In international law, there has not been a case where the status of refugees should be maintained continuously. For this reason, UNHCR Charter states that international protection should end with one of the durable solutions. The conventionally accepted types of durable solutions are voluntary repatriation, resettlement and local integration. There is no text binding on states in terms of the implementation of these three types of solutions. There is no hierarchical sort between these types of solutions. It is essential to apply the most appropriate solution to the person and conditions of the period.
Voluntary repatriation of these types of solutions is the voluntary repatriation of persons upon the expiry
of the circumstances leading to the abandonment of the state of origin.

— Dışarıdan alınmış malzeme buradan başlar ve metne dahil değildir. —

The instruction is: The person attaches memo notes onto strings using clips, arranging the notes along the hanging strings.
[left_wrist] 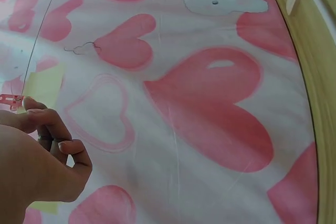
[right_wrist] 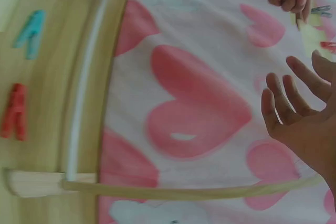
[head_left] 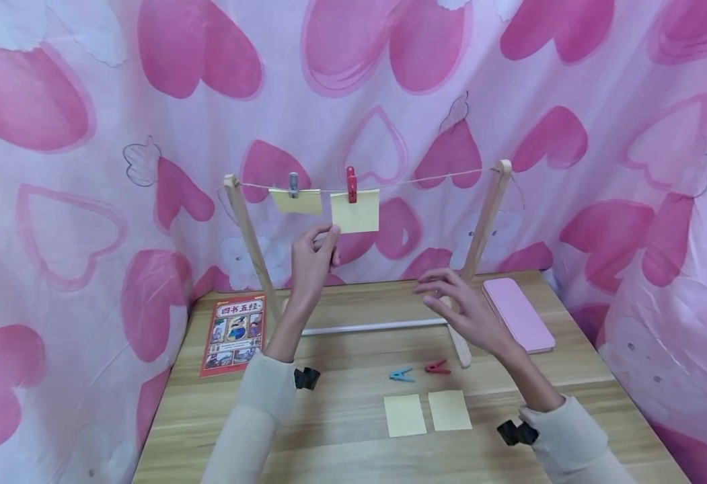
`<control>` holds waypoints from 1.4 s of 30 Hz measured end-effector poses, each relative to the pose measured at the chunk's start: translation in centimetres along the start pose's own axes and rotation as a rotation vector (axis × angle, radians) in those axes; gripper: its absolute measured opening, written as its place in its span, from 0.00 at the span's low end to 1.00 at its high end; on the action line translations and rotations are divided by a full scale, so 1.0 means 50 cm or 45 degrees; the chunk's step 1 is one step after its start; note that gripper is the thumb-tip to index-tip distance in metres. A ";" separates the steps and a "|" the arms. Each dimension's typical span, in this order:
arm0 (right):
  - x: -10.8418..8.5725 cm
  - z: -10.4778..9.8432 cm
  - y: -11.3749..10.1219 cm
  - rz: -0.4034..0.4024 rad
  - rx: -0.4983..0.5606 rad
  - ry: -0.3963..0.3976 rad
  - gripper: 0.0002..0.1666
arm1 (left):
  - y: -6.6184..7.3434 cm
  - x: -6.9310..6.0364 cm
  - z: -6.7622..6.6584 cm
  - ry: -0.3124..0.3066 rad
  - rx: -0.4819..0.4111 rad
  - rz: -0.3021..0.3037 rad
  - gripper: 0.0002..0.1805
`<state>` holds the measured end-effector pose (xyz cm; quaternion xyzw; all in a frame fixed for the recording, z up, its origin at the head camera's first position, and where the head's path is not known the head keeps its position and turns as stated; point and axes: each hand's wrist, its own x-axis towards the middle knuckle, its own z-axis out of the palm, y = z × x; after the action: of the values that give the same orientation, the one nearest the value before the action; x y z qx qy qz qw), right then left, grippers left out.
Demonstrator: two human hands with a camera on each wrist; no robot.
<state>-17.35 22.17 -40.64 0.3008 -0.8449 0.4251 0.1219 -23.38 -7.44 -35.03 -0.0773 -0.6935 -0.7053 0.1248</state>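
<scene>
A yellow paper square (head_left: 362,216) hangs from a string (head_left: 407,181), held by a red clothespin (head_left: 352,185). With thumb and fingertips, my left hand (head_left: 313,259) pinches its lower left corner. To the left, a grey clothespin (head_left: 293,184) holds another yellow paper (head_left: 300,202) on the same string. My right hand (head_left: 463,310) is raised near the right post, fingers spread and loosely bent, holding nothing; the right wrist view shows that hand (right_wrist: 304,100) apart from both papers.
A wooden frame with a left post (head_left: 250,235), a right post (head_left: 486,218) and a white bar (head_left: 377,327) carries the string. On the table lie a blue clothespin (head_left: 401,375), a red one (head_left: 438,366), two yellow papers (head_left: 404,415), a booklet (head_left: 235,334) and a pink case (head_left: 518,314).
</scene>
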 end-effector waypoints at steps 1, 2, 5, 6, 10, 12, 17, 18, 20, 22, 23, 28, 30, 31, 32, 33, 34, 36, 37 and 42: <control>-0.008 0.005 0.008 0.013 -0.005 -0.020 0.15 | -0.004 -0.004 -0.004 -0.005 0.013 -0.001 0.17; -0.015 0.009 0.016 0.027 -0.004 -0.035 0.15 | -0.008 -0.007 -0.008 -0.011 0.025 -0.006 0.18; -0.031 0.023 0.034 0.029 0.001 -0.042 0.15 | -0.027 -0.028 -0.020 -0.010 0.064 -0.033 0.18; -0.036 0.029 0.040 0.024 -0.006 -0.036 0.15 | -0.039 -0.039 -0.023 -0.009 0.089 -0.038 0.18; -0.058 0.060 0.068 -0.024 -0.052 -0.011 0.14 | -0.111 -0.111 -0.031 -0.055 0.261 -0.087 0.16; -0.072 0.080 0.082 -0.029 -0.074 -0.016 0.14 | -0.163 -0.156 -0.029 -0.128 0.363 -0.114 0.15; -0.113 0.127 0.105 0.036 -0.040 -0.072 0.13 | -0.289 -0.285 0.002 -0.348 0.530 -0.262 0.17; -0.122 0.136 0.108 0.060 -0.027 -0.085 0.13 | -0.311 -0.310 0.013 -0.377 0.570 -0.300 0.18; -0.136 0.151 0.112 0.115 0.023 -0.116 0.12 | -0.348 -0.356 0.036 -0.413 0.659 -0.352 0.21; -0.146 0.163 0.115 0.173 0.063 -0.149 0.11 | -0.374 -0.391 0.055 -0.436 0.773 -0.340 0.24; -0.149 0.169 0.118 0.192 0.061 -0.164 0.10 | -0.385 -0.405 0.062 -0.441 0.833 -0.319 0.25; -0.172 0.205 0.164 0.057 -0.275 -0.122 0.12 | -0.402 -0.439 0.086 -0.402 1.025 -0.170 0.32; -0.191 0.224 0.198 0.002 -0.421 -0.097 0.14 | -0.404 -0.444 0.091 -0.387 1.063 -0.148 0.34; -0.202 0.235 0.217 -0.014 -0.479 -0.096 0.15 | -0.403 -0.446 0.093 -0.387 1.072 -0.148 0.34; -0.212 0.244 0.235 -0.017 -0.514 -0.109 0.17 | -0.403 -0.447 0.095 -0.389 1.075 -0.150 0.34; -0.217 0.249 0.240 -0.001 -0.522 -0.129 0.19 | -0.403 -0.447 0.096 -0.393 1.076 -0.165 0.34; -0.221 0.255 0.244 0.015 -0.523 -0.151 0.20 | -0.401 -0.447 0.097 -0.394 1.071 -0.173 0.34; -0.225 0.262 0.244 0.046 -0.534 -0.183 0.23 | -0.398 -0.446 0.099 -0.403 1.063 -0.206 0.33; -0.222 0.262 0.233 0.079 -0.542 -0.205 0.24 | -0.397 -0.445 0.100 -0.405 1.064 -0.217 0.33; -0.214 0.264 0.199 0.239 -0.583 -0.287 0.25 | -0.396 -0.442 0.101 -0.406 1.079 -0.252 0.30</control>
<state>-14.33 20.58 -60.04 0.2314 -0.9514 0.1963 0.0520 -8.15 -0.72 -60.15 -0.0602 -0.9352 -0.3477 -0.0307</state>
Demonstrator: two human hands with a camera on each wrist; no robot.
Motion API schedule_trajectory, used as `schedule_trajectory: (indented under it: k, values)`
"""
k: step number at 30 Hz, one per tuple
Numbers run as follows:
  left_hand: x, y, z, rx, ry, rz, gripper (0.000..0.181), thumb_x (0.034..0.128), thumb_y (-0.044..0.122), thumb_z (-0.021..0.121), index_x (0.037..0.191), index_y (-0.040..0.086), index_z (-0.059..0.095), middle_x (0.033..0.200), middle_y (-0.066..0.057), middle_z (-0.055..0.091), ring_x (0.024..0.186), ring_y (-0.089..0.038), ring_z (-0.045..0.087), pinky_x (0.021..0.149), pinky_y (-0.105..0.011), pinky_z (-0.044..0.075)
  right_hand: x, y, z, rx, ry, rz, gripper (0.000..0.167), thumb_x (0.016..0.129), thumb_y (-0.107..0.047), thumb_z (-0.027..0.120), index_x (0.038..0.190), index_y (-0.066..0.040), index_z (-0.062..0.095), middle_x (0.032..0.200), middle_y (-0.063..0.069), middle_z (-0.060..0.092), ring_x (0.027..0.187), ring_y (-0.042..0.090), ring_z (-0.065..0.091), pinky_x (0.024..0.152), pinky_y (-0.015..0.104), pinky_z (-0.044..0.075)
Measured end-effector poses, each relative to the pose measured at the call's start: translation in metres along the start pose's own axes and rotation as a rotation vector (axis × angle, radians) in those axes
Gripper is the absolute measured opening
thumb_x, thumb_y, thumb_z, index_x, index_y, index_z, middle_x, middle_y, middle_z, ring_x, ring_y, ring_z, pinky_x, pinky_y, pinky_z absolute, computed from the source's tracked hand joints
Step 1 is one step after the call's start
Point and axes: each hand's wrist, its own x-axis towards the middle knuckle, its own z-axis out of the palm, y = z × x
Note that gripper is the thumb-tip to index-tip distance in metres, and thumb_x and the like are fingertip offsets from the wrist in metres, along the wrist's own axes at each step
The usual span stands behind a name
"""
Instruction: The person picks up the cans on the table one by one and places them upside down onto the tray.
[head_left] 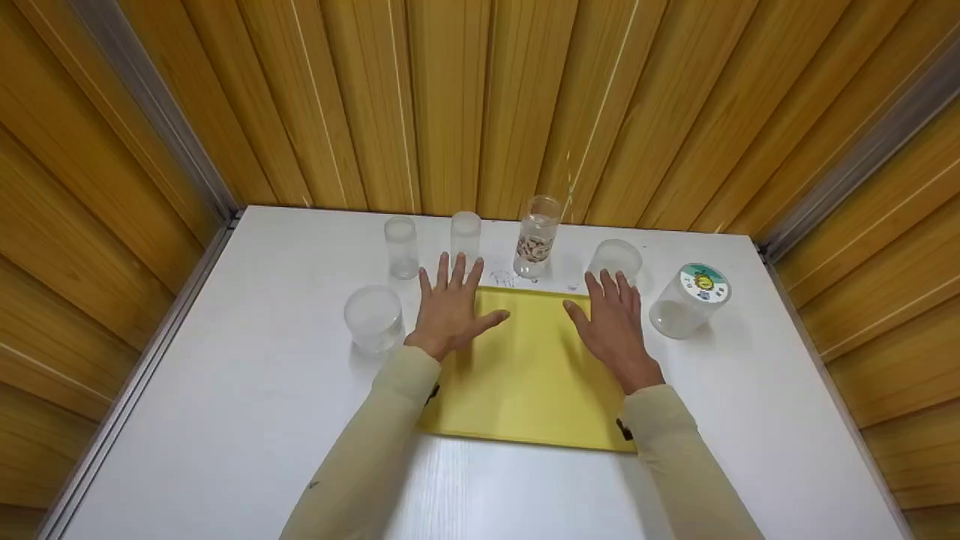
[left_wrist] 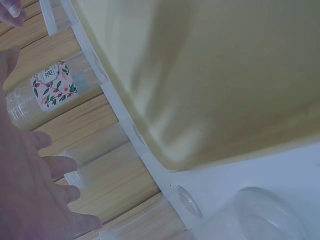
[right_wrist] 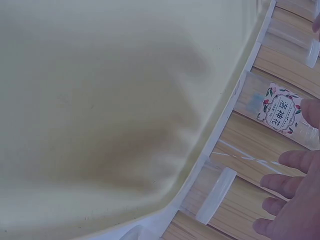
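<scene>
Both hands hover over a yellow tray (head_left: 525, 367), fingers spread and nothing in them. My left hand (head_left: 450, 307) is above the tray's upper left corner, close to a frosted cylindrical jar (head_left: 466, 229) and a wide clear jar (head_left: 373, 319). My right hand (head_left: 615, 322) is over the tray's right side, its fingertips overlapping a short clear jar (head_left: 616, 257) in the head view. Behind the tray, between the hands, stands an uncapped-looking clear bottle (head_left: 536, 236); the wrist views show its flowered label (right_wrist: 281, 111). The tray's shadowed floor carries no object.
A slim frosted jar (head_left: 401, 247) stands at the back left. At the right, a clear jar (head_left: 688, 301) has a green and white printed lid. The white table (head_left: 247, 375) meets wood-look panels (head_left: 450, 105) at the back and sides.
</scene>
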Motion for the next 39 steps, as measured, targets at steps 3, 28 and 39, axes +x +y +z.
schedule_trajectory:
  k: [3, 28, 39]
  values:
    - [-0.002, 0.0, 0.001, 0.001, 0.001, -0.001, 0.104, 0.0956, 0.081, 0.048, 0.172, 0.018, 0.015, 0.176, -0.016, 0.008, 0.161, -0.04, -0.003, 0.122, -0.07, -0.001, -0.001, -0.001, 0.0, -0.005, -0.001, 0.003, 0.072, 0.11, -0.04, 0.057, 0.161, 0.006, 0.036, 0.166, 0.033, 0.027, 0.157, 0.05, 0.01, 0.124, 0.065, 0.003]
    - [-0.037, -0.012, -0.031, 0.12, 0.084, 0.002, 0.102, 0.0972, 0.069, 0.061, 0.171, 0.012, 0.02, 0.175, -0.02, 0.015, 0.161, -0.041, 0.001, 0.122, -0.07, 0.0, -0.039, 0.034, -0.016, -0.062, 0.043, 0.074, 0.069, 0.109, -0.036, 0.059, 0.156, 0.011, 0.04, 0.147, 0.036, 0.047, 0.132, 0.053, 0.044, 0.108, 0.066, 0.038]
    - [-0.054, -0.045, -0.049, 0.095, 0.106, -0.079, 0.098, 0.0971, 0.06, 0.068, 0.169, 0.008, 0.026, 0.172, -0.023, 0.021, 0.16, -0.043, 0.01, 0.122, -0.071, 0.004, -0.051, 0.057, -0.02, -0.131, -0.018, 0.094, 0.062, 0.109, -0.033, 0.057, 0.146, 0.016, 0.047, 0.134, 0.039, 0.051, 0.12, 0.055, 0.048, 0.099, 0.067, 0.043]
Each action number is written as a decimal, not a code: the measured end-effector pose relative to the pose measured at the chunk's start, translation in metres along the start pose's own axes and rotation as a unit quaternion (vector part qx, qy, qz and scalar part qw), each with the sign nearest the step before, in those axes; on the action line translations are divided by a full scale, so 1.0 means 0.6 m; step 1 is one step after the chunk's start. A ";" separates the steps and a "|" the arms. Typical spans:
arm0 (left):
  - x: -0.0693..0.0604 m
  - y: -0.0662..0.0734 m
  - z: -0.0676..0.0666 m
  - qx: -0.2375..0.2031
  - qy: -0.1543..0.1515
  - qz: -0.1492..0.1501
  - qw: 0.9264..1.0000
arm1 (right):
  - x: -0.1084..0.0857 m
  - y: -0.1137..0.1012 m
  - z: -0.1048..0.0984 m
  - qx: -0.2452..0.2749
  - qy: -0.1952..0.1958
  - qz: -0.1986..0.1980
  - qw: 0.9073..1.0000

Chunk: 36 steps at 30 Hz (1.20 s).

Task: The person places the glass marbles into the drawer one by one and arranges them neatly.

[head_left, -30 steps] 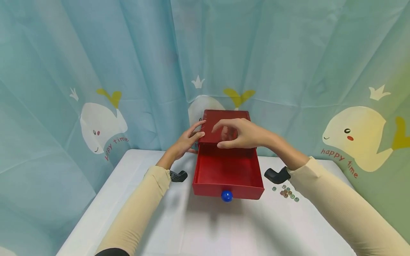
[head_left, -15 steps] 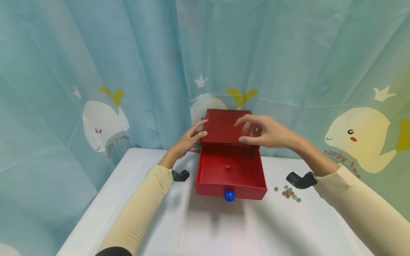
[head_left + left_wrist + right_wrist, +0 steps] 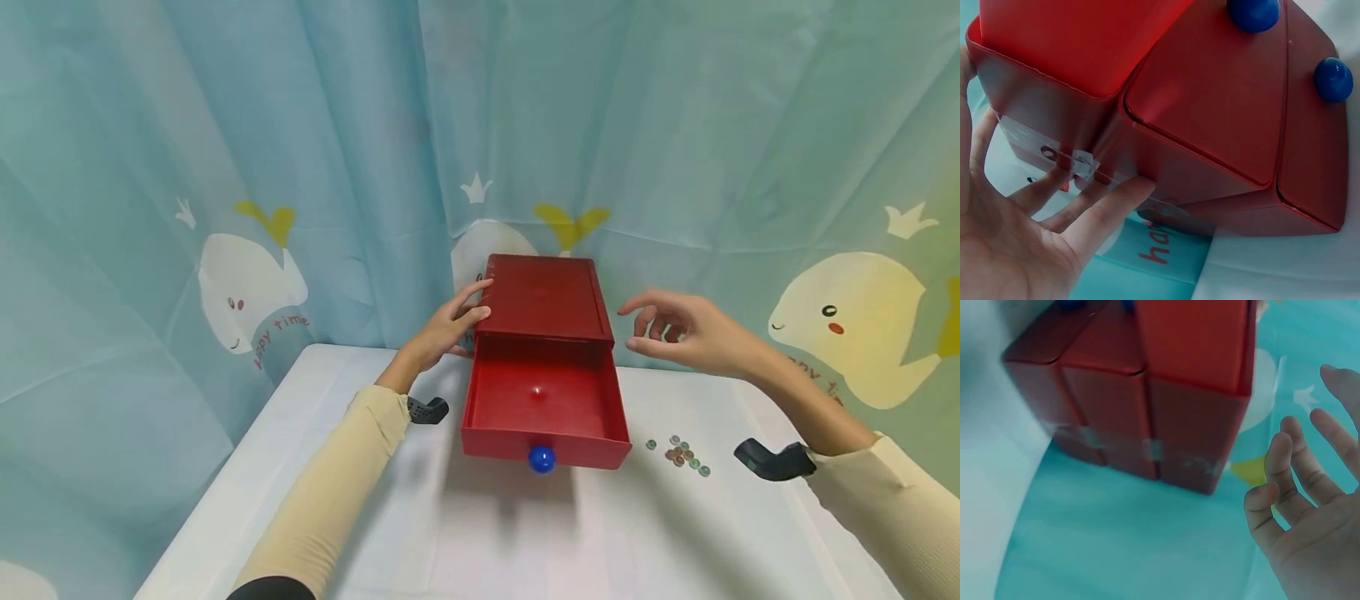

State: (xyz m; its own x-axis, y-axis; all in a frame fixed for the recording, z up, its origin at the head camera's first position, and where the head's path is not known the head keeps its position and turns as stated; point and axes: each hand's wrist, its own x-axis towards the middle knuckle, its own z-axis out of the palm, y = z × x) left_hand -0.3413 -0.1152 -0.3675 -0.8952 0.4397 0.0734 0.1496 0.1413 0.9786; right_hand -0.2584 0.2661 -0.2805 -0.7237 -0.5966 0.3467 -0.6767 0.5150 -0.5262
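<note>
One glossy blue round knob [image 3: 542, 459] fronts the pulled-out red rectangular drawer [image 3: 502, 446], uppermost of three in a red box-shaped cabinet [image 3: 547, 296] atop one white-covered table [image 3: 637, 558]; wrist views show two more knobs [image 3: 1254, 12]. About nine tiny round greenish and brown pieces [image 3: 678, 461] lie to its right. Of two hands, the left hand [image 3: 442, 333] rests spread fingers against the cabinet's left side; the right hand [image 3: 690, 333] hangs apart, fingers loosely bent, gripping nothing. The cabinet looks light, stiff and slick, best braced by its sides and worked by the knob. Behind, one blue-green curtain [image 3: 360, 125] shows at least three printed whales [image 3: 851, 317]
</note>
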 end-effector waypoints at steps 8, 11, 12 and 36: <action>0.003 -0.001 0.006 -0.001 0.001 -0.001 1.000 | -0.068 0.040 -0.002 0.003 0.028 0.034 0.999; 0.002 -0.001 0.005 0.001 0.000 0.000 1.000 | -0.092 0.055 0.000 0.000 0.029 0.049 0.998; 0.002 -0.002 0.005 0.002 0.000 0.000 1.000 | -0.099 0.060 0.000 -0.001 0.028 0.053 0.998; 0.006 -0.006 0.021 -0.005 0.006 0.001 1.000 | -0.290 0.178 0.058 0.006 0.053 0.146 0.988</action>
State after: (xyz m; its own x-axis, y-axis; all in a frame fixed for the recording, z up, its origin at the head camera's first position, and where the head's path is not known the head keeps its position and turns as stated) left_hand -0.3396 -0.1028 -0.3731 -0.8995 0.4300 0.0781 0.1476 0.1306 0.9804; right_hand -0.1998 0.4033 -0.4241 -0.8984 -0.3558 0.2574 -0.4356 0.6480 -0.6248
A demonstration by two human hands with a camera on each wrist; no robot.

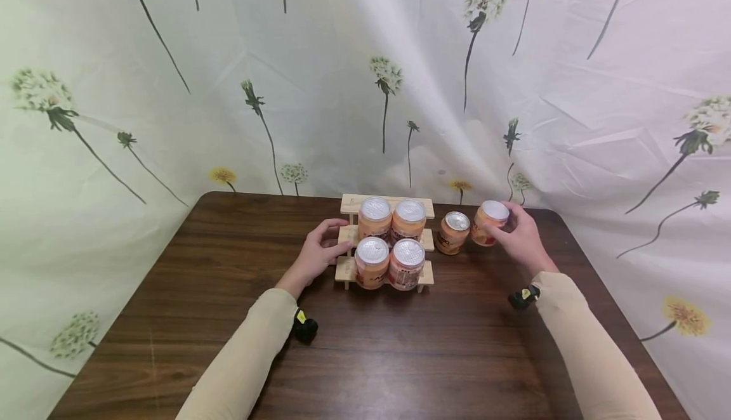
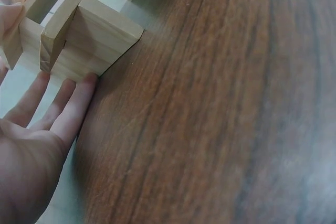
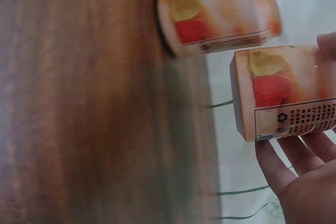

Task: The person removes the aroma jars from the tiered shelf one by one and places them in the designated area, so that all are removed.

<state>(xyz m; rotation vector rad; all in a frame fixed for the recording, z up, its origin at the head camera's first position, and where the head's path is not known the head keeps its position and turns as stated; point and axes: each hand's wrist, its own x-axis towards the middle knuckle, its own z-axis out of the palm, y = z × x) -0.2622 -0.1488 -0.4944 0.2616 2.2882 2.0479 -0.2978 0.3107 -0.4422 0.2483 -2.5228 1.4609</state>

In the doctrine, it is argued that
certain conditions must be fulfilled in order to qualify the return, which has many applications in history,
as permanent and solution. On the other hand, in the process of return, the host state still has to comply with the principle of non-refoulement. In this study, after discussing the views in the doctrine, international regulations and historical practices in terms of how voluntary repatriation can be done in terms
of temporary protection practice, how the issue is organized in Turkish law is examined.